→ **Work required**
Output the whole listing exactly, except for the pictures in it.

[Given data]

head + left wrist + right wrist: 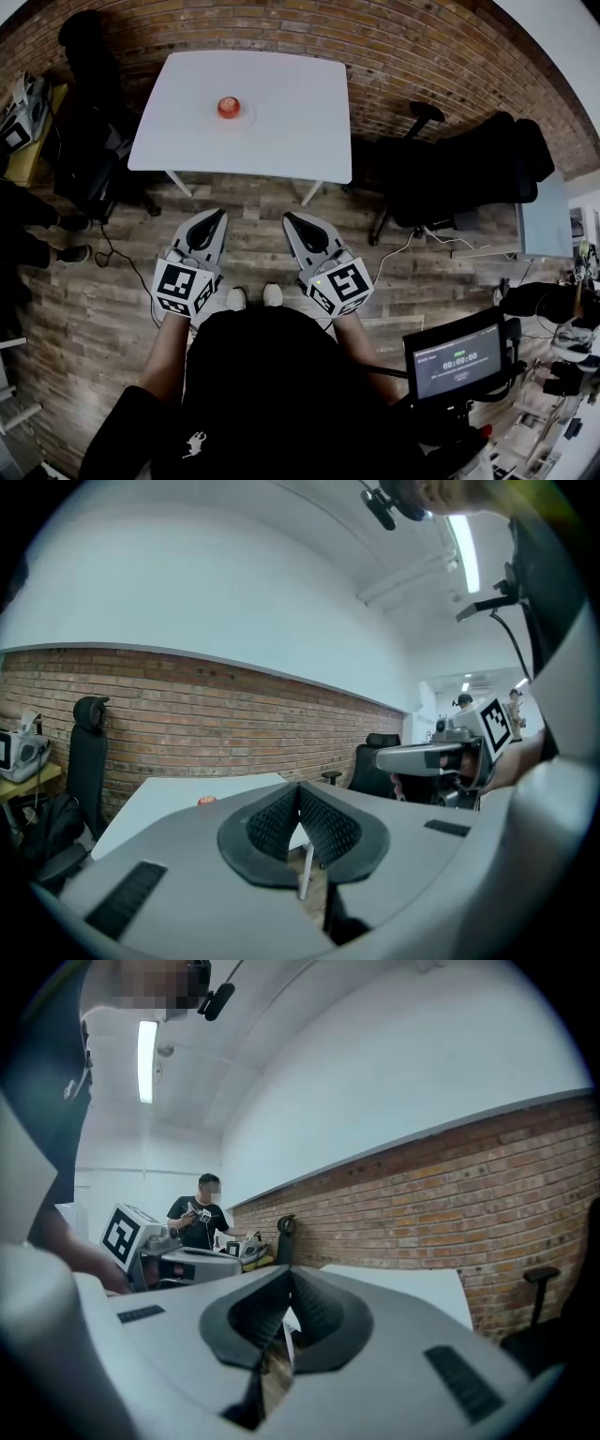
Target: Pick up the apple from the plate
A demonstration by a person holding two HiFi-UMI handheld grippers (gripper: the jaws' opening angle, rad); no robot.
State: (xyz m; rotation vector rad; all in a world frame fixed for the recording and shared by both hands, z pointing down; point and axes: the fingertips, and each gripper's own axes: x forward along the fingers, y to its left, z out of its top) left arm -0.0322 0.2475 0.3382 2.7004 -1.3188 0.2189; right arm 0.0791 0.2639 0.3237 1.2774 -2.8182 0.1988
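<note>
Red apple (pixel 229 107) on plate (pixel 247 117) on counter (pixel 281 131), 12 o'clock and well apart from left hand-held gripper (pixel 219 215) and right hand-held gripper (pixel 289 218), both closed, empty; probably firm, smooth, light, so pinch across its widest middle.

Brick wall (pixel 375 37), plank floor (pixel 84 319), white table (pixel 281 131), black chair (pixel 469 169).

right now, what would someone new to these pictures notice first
The red apple catches the eye first, sitting on its plate alone on the white table by the brick wall. Next come the left gripper and right gripper. They are held side by side over the wood floor, short of the table, both shut and empty.
</note>
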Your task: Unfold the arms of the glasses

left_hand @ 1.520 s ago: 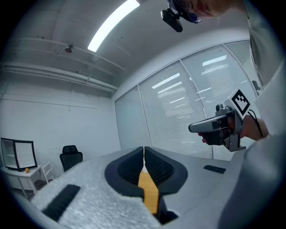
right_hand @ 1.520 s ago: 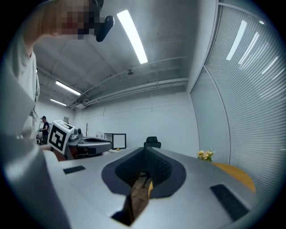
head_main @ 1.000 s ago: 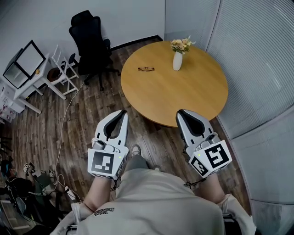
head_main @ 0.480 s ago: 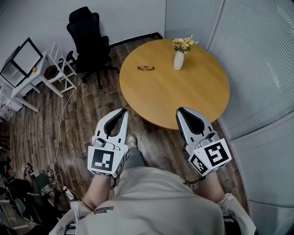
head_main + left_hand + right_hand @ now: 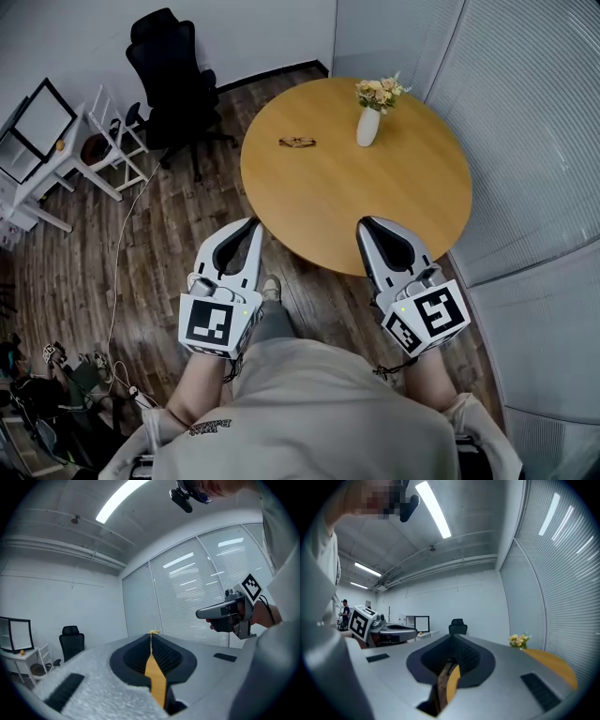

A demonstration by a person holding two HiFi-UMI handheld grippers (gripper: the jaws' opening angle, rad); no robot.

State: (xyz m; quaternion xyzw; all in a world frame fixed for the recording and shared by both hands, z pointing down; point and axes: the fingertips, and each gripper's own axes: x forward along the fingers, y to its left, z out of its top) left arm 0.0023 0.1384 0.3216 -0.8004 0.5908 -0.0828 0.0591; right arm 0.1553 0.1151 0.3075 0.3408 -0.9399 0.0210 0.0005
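On the far left of a round, smooth wooden table (image 5: 375,197), the thin-framed glasses (image 5: 297,142) lie flat, long axis running left to right, near a white vase (image 5: 367,127) of flowers. Left gripper (image 5: 251,227) and right gripper (image 5: 366,225) hover by the near edge, jaws closed and empty.

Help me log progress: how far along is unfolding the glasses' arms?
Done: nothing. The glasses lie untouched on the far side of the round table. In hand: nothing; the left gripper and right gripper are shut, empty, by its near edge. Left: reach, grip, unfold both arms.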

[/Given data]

→ **Output**
head + left wrist + right wrist: 
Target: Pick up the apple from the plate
A demonstration by a person holding two HiFi-UMI handheld grippers (gripper: the jaws' opening angle, rad); no robot.
State: (xyz m; rotation vector rad; all in a world frame fixed for the recording and shared by both hands, z pointing down; point and axes: the fingertips, and each gripper's own axes: x forward along the fingers, y to its left, z out of its top) left arm -0.0322 0.2475 0.3382 2.7004 -1.3188 0.2189; right arm 0.0791 0.2639 0.3237 1.2774 -2.8182 0.1988
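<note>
Red apple (pixel 229 107) on plate (pixel 247 117) on counter (pixel 281 131), 12 o'clock and well apart from left hand-held gripper (pixel 219 215) and right hand-held gripper (pixel 289 218), both closed, empty; probably firm, smooth, light, so pinch across its widest middle.

Brick wall (pixel 375 37), plank floor (pixel 84 319), white table (pixel 281 131), black chair (pixel 469 169).

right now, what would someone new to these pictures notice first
The red apple catches the eye first, sitting on its plate alone on the white table by the brick wall. Next come the left gripper and right gripper. They are held side by side over the wood floor, short of the table, both shut and empty.
</note>
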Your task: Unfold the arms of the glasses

left_hand @ 1.520 s ago: 
right_hand @ 1.520 s ago: 
head_main @ 1.000 s ago: 
head_main @ 0.480 s ago: 
head_main + left_hand + right_hand @ now: 

A demonstration by a person holding two HiFi-UMI handheld grippers (gripper: the jaws' opening angle, rad); no robot.

State: (xyz m; quaternion xyzw; all in a world frame fixed for the recording and shared by both hands, z pointing down; point and axes: the fingertips, and each gripper's own axes: x forward along the fingers, y to its left, z out of its top) left arm 0.0023 0.1384 0.3216 -0.8004 0.5908 -0.0828 0.0591; right arm 0.1553 0.1151 0.3075 0.3408 -0.9399 0.0210 0.0005
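On the far left of a round, smooth wooden table (image 5: 375,197), the thin-framed glasses (image 5: 297,142) lie flat, long axis running left to right, near a white vase (image 5: 367,127) of flowers. Left gripper (image 5: 251,227) and right gripper (image 5: 366,225) hover by the near edge, jaws closed and empty.

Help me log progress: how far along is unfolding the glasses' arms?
Done: nothing. The glasses lie untouched on the far side of the round table. In hand: nothing; the left gripper and right gripper are shut, empty, by its near edge. Left: reach, grip, unfold both arms.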

Work on this exercise is done.